Oh I thought your were going to simply use the front and rear subframes. Your ambitious to take the hard way!
Oh I thought your were going to simply use the front and rear subframes. Your ambitious to take the hard way!
I am only using front suspension from the Lexus. The rear is an 8.8 with 3.73's and LSD out of an Explorer, that I bought at the 2016 Challenge swap meet. The plan is 3-link + panhard bar. In fact the heim joints from eBay just arrived yesterday. All 8 heavy-duty 5/8" heim joints "pulled off a race car" for $34 shipped!
The engine cross-member is tacked in, so I started building the engine mount platforms. The stock Lexus mounts will sit on a universal through-bolt cushion, which sits on a 1/4" plate welded inside the angle between the cross-member and frame rail. This whole time I was balancing the engine on a floor jack and 2x4 to keep the correct height.
Trans cross-member is next, then I'll take the engine out and weld everything up. After that is the hard part - control arm mounts.
It's hard to tell in these pictures, but the edge 90 degrees from frame rail side (with the paint arrow pointing to it) will weld to the cross-member. The 1/4" plate fills the corner created by frame rail and cross-member. There will also be a reinforcing rim around the opposite edge of the plate. Tomorrow's pictures will be easier to understand.
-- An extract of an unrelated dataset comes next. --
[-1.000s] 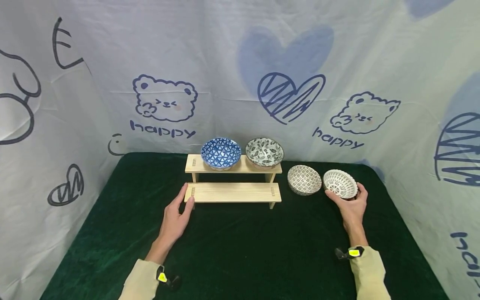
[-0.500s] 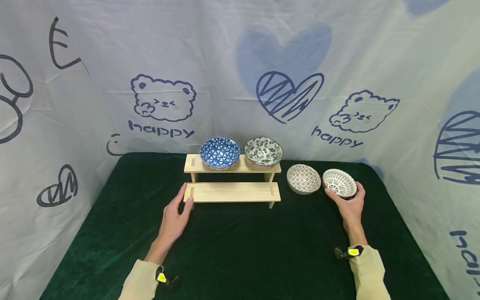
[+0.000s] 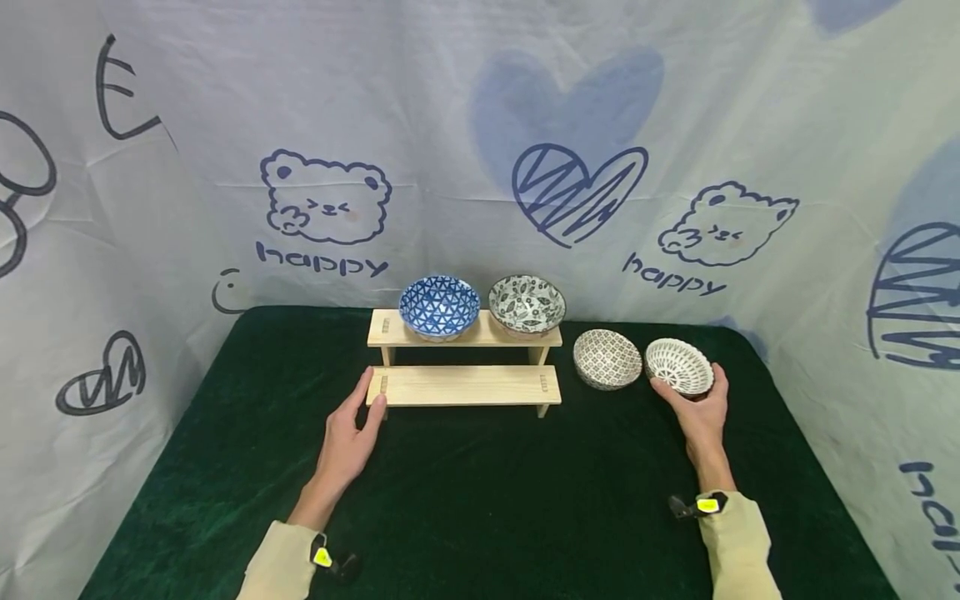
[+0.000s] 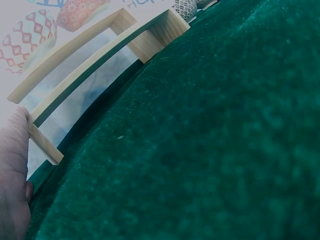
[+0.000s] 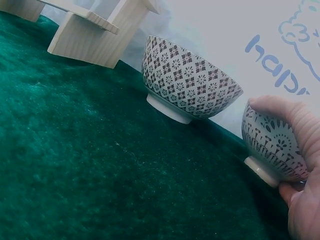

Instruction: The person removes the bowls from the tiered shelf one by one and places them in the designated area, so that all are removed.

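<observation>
My left hand (image 3: pixel 348 442) holds the left end of the lower tier of a light wooden two-tier display stand (image 3: pixel 465 385), thumb at the front and forefinger along the side. In the left wrist view the thumb (image 4: pixel 17 117) touches the stand's corner. On the upper tier sit a blue-and-white bowl (image 3: pixel 439 307) and a bowl with dark leaf patterns (image 3: pixel 528 304). My right hand (image 3: pixel 703 421) grips a white bowl with a fine dark pattern (image 3: pixel 678 367), thumb on its near left side, fingers round the right. The right wrist view shows its foot close to the cloth.
A brown-patterned bowl (image 3: pixel 607 359) stands on the cloth between the stand and the white bowl. Dark green cloth (image 3: pixel 510 500) covers the table. White fabric walls (image 3: pixel 435 125) with blue drawings close off the back and sides.
</observation>
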`<move>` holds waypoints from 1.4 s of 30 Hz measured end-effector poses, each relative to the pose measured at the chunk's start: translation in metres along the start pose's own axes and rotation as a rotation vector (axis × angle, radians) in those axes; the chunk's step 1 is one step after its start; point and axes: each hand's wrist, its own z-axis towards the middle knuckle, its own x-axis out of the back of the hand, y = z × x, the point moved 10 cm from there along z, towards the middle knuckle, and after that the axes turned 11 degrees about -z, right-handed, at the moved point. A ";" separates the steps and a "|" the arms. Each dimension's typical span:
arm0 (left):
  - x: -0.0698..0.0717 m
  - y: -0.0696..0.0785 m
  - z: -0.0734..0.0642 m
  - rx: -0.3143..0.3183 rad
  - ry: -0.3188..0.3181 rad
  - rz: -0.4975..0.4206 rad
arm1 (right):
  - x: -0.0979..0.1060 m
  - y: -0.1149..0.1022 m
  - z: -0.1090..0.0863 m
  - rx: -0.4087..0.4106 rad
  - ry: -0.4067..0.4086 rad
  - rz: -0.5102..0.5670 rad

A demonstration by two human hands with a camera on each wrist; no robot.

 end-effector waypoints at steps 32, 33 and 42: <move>0.000 0.002 -0.001 -0.004 0.007 -0.008 | 0.010 -0.007 0.003 -0.003 -0.038 -0.023; 0.000 0.002 -0.001 -0.004 0.006 -0.008 | 0.012 -0.007 0.003 -0.007 -0.038 -0.013; 0.000 0.000 -0.001 -0.007 0.009 0.000 | 0.020 -0.020 0.004 0.048 -0.004 -0.053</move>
Are you going to be able to get the oil filter in/out?
Looks like it's going to drain out onto your cross member if/when you do.
Like a lot of cars. My GF'S Dakota actually has a small plastic "gutter" under the filter so it doesn't dump all over the front cross member.
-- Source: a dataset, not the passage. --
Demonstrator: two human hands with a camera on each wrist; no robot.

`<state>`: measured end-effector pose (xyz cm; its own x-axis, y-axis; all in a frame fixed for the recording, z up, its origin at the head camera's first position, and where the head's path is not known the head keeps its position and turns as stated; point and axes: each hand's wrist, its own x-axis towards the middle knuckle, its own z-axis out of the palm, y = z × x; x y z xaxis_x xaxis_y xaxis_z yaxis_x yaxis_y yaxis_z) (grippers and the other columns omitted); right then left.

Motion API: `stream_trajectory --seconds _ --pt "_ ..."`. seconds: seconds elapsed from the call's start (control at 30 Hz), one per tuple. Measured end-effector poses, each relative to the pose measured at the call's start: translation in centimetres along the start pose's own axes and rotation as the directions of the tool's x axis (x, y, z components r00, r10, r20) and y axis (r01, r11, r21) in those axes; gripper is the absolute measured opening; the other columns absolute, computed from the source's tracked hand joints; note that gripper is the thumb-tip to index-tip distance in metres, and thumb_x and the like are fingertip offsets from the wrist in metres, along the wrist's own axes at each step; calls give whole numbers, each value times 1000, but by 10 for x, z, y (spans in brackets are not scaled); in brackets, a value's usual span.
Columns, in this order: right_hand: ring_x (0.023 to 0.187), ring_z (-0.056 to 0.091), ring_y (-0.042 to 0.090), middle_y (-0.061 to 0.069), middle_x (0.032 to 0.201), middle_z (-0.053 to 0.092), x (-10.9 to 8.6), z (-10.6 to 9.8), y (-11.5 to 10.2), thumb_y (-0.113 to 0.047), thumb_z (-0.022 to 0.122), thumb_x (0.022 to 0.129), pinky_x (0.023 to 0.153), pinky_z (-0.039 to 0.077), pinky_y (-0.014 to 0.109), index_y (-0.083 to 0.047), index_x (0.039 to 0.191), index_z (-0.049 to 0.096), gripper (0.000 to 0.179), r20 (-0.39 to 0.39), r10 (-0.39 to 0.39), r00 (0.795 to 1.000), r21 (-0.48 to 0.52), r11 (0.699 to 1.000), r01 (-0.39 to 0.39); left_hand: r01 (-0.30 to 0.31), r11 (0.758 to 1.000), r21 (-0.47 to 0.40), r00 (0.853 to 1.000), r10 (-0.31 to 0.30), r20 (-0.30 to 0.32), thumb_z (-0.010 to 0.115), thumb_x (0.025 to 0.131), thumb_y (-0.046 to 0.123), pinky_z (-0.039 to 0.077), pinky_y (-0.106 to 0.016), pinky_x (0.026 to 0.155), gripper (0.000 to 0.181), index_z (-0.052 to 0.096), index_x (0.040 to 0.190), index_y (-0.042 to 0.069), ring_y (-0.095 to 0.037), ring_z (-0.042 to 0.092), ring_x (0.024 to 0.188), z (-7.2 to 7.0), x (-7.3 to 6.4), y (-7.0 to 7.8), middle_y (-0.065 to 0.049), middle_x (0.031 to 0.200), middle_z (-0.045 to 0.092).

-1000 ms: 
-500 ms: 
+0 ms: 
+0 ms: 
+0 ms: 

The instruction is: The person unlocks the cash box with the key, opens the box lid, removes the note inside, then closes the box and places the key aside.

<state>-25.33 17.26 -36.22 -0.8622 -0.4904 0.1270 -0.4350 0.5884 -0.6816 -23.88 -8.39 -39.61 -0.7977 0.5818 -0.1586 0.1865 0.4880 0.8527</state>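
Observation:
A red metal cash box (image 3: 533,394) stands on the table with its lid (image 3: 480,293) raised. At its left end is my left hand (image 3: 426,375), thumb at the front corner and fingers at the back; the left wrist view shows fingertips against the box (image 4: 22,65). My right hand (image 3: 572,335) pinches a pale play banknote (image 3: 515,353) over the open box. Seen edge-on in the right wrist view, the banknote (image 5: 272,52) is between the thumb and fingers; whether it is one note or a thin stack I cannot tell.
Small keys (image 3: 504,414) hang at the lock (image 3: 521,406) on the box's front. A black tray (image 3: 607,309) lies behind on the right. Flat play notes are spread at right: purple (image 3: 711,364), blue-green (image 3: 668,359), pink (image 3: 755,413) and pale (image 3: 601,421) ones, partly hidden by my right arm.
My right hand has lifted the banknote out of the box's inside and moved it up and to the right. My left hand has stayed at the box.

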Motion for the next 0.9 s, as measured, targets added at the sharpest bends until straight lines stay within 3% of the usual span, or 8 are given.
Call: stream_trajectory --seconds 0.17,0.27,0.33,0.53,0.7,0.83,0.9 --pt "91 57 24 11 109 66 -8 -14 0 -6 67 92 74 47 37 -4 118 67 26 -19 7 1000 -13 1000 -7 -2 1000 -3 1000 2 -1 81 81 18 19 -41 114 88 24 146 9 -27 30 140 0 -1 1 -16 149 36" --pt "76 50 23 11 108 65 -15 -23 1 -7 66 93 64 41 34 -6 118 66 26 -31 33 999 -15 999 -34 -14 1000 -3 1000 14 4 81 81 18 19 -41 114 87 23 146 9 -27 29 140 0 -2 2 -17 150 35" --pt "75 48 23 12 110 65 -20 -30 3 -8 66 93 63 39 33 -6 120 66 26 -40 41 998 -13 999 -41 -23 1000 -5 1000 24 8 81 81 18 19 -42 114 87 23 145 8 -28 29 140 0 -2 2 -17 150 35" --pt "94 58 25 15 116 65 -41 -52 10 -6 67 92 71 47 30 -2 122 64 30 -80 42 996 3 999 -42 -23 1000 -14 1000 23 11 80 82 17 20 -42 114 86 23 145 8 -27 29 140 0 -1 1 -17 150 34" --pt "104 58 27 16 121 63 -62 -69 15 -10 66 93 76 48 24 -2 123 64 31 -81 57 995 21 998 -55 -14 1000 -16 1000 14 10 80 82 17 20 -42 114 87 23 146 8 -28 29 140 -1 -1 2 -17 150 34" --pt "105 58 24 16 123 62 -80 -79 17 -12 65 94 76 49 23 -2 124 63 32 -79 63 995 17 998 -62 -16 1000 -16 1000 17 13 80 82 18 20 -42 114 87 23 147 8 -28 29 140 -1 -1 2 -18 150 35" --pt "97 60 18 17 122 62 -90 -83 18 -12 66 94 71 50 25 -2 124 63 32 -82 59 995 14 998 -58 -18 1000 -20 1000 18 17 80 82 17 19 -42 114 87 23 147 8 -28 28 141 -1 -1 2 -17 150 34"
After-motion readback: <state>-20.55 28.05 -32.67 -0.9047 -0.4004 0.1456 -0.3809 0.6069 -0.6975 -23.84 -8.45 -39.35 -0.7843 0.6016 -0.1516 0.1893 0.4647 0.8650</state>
However the actual drain plug hole will pour directly on top of another more different cross member if the front end is jacked up even slightly higher than the rear. You know... ...like most people do to change their oil. To make it extra exciting there's a small lip on the edge that makes for an impressive fan-like wave of hot oil that makes you drop the plug and watch hopelessly as you watch the oil spill all over while you go inside to treat your burns.
Crackers wrote: Like a lot of cars. My GF'S Dakota actually has a small plastic "gutter" under the filter so it doesn't dump all over the front cross member. However the actual drain plug hole will pour directly on top of another more different cross member if the front end is jacked up even slightly higher than the rear. You know... ...like most people do to change their oil. To make it extra exciting there's a small lip on the edge that makes for an impressive fan-like wave of hot oil that makes you drop the plug and watch hopelessly as you watch the oil spill all over while you go inside to treat your burns.
So one of these for the oil pan...
and one of these... (in the 8 5/8" wide tractor size)
Good to go.
Or an oil filter relocation kit, which gives you the opportunity to add either old fashioned looking copper lines or fancy AN lines.
I plan to bypass the goofy angled oil filter housing and thread the filter straight into the block. Then the oil drips just behind the engine mounts. You can by a specially-made part for $55, or just use a short piece of threaded tube. This gives me more space to use the nicer, bigger V8 filters too.
Mazdeuce, I will probably add a triangular gusset on the opposite edge parallel to the cross-member. The rim around the edge might collect water, and I didn't leave much room for a weld bead on one of them.
When I read a strip around the edge I was thinking he meant on the underside rather than the top, shouldn't be able to collect water if you do it under instead of over would it?
that said, seems to me the bending force of 1/4" thick steel should be absurdly high relative to a lot of custom engine mounts I've seen so you likely don't need much of anything besides a bit of gusset on the outside.
Has to be on top unfortunately. The mount plates are pretty flush with the bottom of the frame. It's probably fine without the gusset, but would be so easy to add.
I am a literal structural engineer running a few FEAs as we speak, but I refuse to do math on this car because that is work. I like this whole "winging it" thing.
Oh, and the frame flips over pretty easily. It's still light enough to carry around the garage.
So it looks like I should add one below that connect to the cross-member. The gusset-to-frame provides negligible stress reduction. The gusset-to-crossmember has an incredible effect.
In reply to maschinenbau:
Bravo! Interesting approach. Looks 'bout right is often mine. This is mightily entertaining, as always.
In reply to maschinenbau:
Oh getting all fancy now! Interesting the difference in gusset direction makes.
Guess I'm not parking my DD inside until the front end is sitting on tires. Also my garage is now infested with little fishies.